### LISTED RECORDS
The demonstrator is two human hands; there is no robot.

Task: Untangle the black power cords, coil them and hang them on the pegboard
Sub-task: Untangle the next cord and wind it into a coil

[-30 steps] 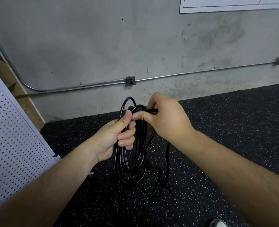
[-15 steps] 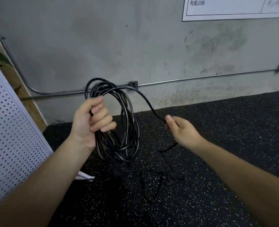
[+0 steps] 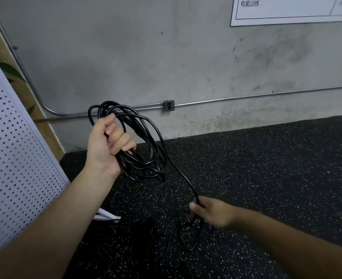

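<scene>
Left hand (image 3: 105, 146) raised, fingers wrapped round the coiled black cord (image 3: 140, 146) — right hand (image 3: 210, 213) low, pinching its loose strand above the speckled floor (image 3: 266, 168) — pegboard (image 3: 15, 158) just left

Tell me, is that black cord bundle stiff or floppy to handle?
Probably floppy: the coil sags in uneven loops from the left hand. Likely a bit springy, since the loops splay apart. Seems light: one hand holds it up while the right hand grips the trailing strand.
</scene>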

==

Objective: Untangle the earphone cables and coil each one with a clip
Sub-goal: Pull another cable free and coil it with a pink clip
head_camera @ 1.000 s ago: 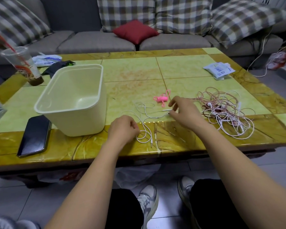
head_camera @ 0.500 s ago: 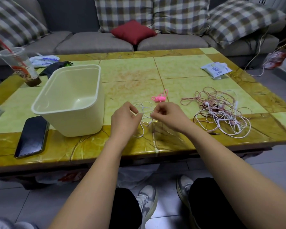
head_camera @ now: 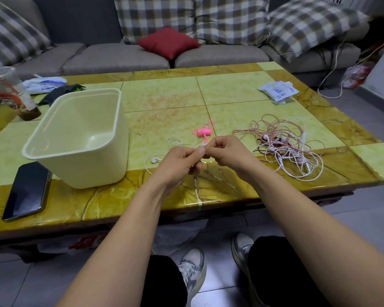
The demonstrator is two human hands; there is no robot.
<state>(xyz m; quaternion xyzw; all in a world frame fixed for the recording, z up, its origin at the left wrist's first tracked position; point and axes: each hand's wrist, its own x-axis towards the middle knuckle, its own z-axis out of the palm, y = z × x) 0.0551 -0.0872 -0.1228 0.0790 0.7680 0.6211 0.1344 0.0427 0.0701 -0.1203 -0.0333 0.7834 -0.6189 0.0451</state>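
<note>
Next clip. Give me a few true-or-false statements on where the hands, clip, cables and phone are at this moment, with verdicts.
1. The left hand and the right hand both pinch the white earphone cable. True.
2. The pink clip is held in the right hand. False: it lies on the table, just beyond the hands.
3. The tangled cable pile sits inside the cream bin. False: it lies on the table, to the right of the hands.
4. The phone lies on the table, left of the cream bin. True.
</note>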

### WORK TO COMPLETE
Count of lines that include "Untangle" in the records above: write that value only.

### ANSWER SPACE
3